Manchmal wisse er allerdings nicht mehr so genau, wo er hingehöre, sagt Kretschmann. Seine Tochter Stella meint, es gebe den "LA-" und den "Berlin-Thomas". Letzterer sei aktiver und glücklicher, weil er in der Stadt Freunde treffen und seine Sprache sprechen könne. Viele Menschen sind es nicht, mit denen Thomas Kretschmann lieber zusammen ist als mit seinen Hunden. Olaf Heine ist einer von ihnen und der sieht den Freund so: Wenn du durch einen Todesstreifen hetzt, jede Sekunde darauf wartest, dass du erschossen wirst, das hat Einfluss auf dein gesamtes Leben. Thomas hat keine Furcht, der geht mutig durchs Leben, die Standards gelten für ihn nicht, die sind verschoben.

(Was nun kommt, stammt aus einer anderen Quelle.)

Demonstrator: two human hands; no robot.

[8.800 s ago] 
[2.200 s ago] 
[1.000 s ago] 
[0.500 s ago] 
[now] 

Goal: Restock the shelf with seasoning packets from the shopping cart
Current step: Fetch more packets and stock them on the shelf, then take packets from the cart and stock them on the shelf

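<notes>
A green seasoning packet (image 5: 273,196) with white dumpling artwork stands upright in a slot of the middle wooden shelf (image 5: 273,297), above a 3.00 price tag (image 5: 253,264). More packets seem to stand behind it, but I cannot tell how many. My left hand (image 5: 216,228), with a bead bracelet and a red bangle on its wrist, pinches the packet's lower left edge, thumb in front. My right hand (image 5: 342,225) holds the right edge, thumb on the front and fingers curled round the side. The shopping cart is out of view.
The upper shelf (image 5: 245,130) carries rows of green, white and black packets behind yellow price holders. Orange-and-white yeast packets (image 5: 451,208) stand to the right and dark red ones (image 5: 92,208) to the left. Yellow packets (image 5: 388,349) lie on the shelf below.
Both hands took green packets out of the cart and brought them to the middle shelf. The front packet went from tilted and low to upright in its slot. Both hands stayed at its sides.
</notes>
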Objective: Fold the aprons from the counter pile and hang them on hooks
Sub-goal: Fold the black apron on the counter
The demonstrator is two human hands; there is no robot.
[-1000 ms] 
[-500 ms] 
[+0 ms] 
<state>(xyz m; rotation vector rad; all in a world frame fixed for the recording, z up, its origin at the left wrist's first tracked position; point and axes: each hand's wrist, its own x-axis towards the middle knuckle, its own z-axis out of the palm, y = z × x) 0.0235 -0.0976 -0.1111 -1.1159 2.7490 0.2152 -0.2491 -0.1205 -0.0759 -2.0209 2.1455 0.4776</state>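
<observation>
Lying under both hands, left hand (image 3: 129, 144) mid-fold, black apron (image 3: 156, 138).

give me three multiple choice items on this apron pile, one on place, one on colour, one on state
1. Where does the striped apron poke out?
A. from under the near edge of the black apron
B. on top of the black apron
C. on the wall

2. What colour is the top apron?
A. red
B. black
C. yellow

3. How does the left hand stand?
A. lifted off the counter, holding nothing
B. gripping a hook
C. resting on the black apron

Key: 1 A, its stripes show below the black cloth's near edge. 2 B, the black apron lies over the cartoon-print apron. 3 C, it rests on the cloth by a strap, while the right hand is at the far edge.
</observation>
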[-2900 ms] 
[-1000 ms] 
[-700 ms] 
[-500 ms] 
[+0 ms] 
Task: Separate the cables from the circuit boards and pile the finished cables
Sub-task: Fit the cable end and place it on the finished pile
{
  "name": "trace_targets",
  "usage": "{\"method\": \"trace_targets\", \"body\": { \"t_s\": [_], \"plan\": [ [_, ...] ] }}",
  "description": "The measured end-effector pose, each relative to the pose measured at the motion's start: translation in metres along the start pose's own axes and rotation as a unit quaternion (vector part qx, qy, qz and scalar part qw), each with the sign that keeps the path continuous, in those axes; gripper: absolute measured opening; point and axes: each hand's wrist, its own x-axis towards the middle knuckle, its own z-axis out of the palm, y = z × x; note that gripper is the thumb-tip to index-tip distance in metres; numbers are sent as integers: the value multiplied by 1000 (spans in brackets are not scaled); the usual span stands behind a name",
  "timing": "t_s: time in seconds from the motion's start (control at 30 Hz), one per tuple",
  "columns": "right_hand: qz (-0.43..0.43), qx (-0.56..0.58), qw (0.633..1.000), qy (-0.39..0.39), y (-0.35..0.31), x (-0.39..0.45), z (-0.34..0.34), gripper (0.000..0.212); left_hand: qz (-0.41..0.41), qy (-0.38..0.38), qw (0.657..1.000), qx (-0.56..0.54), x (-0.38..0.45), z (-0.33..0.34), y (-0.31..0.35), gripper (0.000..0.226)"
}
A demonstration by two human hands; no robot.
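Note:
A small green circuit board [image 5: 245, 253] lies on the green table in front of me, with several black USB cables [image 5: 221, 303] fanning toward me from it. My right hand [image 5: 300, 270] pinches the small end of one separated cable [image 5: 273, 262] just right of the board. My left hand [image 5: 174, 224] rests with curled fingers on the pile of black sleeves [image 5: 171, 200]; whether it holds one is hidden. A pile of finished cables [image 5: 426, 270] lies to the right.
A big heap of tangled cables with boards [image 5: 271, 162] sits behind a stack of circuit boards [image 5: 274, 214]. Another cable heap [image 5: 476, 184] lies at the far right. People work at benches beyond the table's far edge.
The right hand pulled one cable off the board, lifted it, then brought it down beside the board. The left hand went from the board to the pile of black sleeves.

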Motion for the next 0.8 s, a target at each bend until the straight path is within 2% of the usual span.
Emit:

Seit 24 Jahren lebt und arbeitet Thomas Kretschmann in Los Angeles, und Dessau tut immer noch weh. In die Stadt seiner Kindheit und Jugend kommt er nicht gern zurück, seit die Mutter tot ist. Dort gibt es sie noch die Plätze, die ans "Schwimmen mit Daumenschrauben" erinnern und die zugleich irgendwie Heimat sind: Das alte Trainingsbecken am Rehsumpf, angelegt an einem toten Arm der Mulde. Dass man "viele Kacheln zählen muss", bevor man am Ziel ist, hat er auf der Langstrecke gelernt. Das "Schwimmregime" und die Flucht, das hat rückblickend für ihn zumindest etwas Gutes: "Deswegen bin ich schwer tot zu kriegen, in jeder Situation", sagt der "Durchhalteprofi".